▶ [Given data]
┌──

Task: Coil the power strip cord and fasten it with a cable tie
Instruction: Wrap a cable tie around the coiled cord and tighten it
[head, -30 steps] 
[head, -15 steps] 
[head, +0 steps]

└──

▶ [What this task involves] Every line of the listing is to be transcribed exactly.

▶ [Answer to the exercise]
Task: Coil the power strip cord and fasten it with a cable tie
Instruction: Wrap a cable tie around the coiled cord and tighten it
[head, -30 steps] 
[head, -15 steps] 
[head, +0 steps]

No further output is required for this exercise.